In classical music we talk a lot about pipelines - initiatives, programs, and curriculums built to lead students to orchestral jobs, or other jobs in the world of classical music. I was lucky enough to be a part of a very strong pipeline, which led me to an orchestral job, and beyond! That pipeline is one I'm thankful for, but at the same time, one I have a really mixed relationship with...
Let's rewind to about 2 weeks ago. Before Minnesota's final snow storm of the season (at least, I hope it was the last one), Dell and I decided to take a walk with our friend, "Mary". If you know "Mary", you know that she helps the mental wheels get moving in a way they may not without her. With her help, we got into the discussion of Mozart's pipeline, and how he was virtually born to become who he became. Talent aside, his father, Leopold, made sure that his abilities were being cultivated and showcased from a VERY young age...just like another one of "destiny's children".
I actually used that phrase in our conversation - Mozart as a child of destiny.
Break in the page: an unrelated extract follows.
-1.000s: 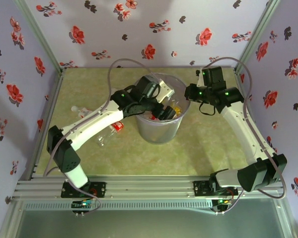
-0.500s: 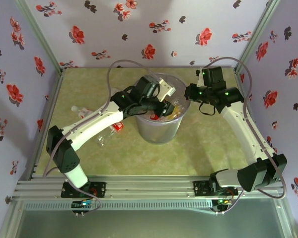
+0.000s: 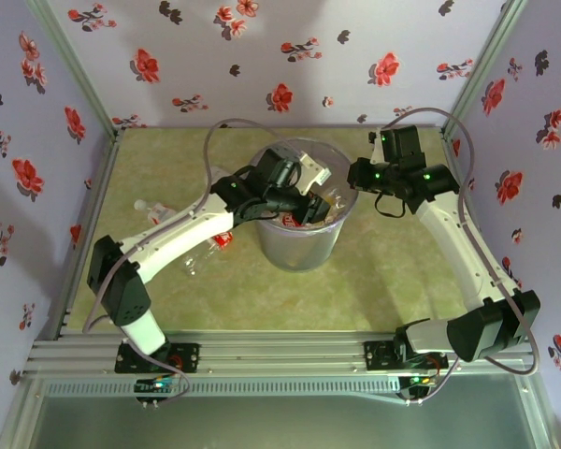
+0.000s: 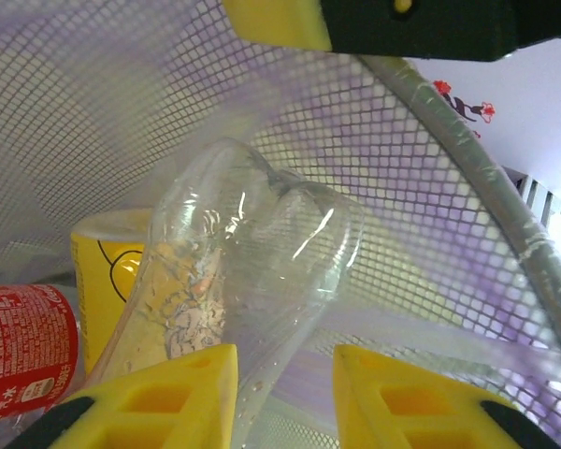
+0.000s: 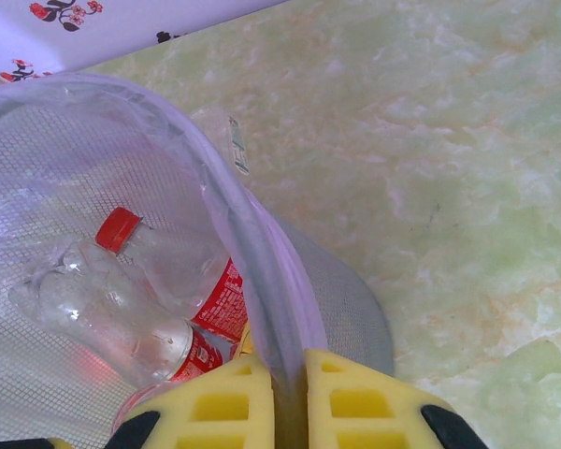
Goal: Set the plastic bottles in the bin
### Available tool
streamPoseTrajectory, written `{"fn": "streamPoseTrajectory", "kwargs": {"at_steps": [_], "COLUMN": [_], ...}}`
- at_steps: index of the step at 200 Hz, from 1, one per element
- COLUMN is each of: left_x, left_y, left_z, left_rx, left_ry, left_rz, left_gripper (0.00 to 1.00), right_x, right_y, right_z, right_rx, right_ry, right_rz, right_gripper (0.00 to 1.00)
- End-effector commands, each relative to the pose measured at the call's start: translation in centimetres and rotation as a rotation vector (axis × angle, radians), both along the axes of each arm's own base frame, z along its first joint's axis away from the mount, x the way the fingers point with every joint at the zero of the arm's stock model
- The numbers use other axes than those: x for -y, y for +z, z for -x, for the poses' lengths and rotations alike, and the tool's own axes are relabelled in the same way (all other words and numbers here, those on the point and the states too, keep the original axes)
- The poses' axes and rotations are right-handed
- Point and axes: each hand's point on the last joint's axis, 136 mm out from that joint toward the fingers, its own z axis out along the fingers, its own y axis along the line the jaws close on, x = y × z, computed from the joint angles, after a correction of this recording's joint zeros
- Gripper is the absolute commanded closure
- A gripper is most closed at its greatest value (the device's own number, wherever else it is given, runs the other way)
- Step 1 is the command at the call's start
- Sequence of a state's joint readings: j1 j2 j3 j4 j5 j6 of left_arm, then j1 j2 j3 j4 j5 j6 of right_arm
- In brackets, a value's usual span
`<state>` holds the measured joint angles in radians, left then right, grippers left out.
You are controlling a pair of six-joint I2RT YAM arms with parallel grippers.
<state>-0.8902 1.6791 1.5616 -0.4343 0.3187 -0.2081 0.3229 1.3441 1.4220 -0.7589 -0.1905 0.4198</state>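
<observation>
Down inside the bin (image 3: 304,251), the left pincer (image 4: 282,365) sits half spread. A clear bottle (image 4: 252,271) leans on one finger with a gap to the other, so it's not pinched. A yellow-labelled bottle (image 4: 103,271) and a red-labelled bottle (image 4: 23,346) lie just to its left. The right pincer (image 5: 290,379) is clamped on the bin's right rim. Versus a second ago, the left arm has barely shifted and the right arm and bin haven't budged. A red-capped bottle (image 3: 210,245) and a white-capped bottle (image 3: 150,208) lie on the bench (image 3: 402,271) left of the bin, same as before.
</observation>
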Motion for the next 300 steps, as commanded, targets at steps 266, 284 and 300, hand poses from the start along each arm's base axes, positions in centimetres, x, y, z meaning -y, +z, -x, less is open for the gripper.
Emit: {"fn": "streamPoseTrajectory", "kwargs": {"at_steps": [266, 284, 300], "left_x": [-41.5, -41.5, -41.5], "left_y": [-9.9, -11.5, -12.7], "left_z": [-6.8, -6.7, -6.7], "left_rx": [-0.479, -0.541, -0.582], "left_ry": [1.772, 1.813, 1.838], "left_rz": [-0.095, -0.123, -0.149], "left_gripper": [0.0, 0.0, 0.0], "right_x": [-0.7, -0.6, -0.5], "right_y": [-2.7, -2.9, -3.1], "right_z": [0.4, 0.5, 0.7], "right_rx": [-0.08, -0.081, -0.083], "right_ry": [0.02, 0.018, 0.017], "right_rz": [0.001, 0.007, 0.009], "right_gripper": [1.0, 1.0, 1.0]}}
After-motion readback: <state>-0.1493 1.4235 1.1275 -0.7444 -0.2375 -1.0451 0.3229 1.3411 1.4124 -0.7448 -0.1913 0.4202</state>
Obviously, that led us to Beyonce, as another one of "destiny's children" (the very singular group name of 'Destiny's Child' makes a lot of sense now, doesn't it? LOL). Like Mozart, she was groomed from a very early age, and is now the queen of the world, as far as I'm concerned. This week, all of us in the BeyHive will be glued to Netflix to check out her new documentary titled, Homecoming. Talking with Dell about this movie (and again, with "Mary's" help) made me think about how Mozart's and Beyonce's pipelines compare to mine.
Being a first generation college graduate means that my parents simply didn't have the experience they needed to guide me toward an HBCU. I'm not blaming them, as much as I'm blaming the structures that keep young, gifted, and black college hopefuls away from the campuses of Morehouse, Rust, Howard, and other historically black institutions. Those structures are the same ones that kept my parents OUT of college, and the conversation on whether or not those schools offer world-class music programs is irrelevant to me - I prefer to think about how different my life would have looked if I spent my first four collegiate years in a pipeline that helped cultivate MY connection with blackness, and the music therein. With that being said, the Rudi E. Scheidt School of Music didn't fail me when it comes to learning about race and classical music - most of my friends (like most Memphis residents) were black, as was my first teacher, and current mentor, Lecolion Washington.
Me, "Mary", and Netflix have a date with Beyonce in just a few hours. I hope this documentary helps me unpack a little more about my un-relationship with HBCUs. If I'm really lucky, I'm hoping this movie will help me see a way to establish a relationship with one of these institutions in the future. Prof. McQueen has a nice ring to it, doesn't it? Especially if I get to wear hoodies like these!
Go watch Homecoming on Netflix!! After you do that, see what else you can learn about America's Historically Black Colleges and Universities! There's even a lot of media inspired by HBCUs to discover.
While I wasn't guided to an HBCU as a teenager, it was a very important HBCU-inspired SHOW that gave me a hint into one of my defining characteristics when I was about 5 years old. Imagine a young Garrett, watching a character named Ron Johnson everyday on TV - WHEW chillay...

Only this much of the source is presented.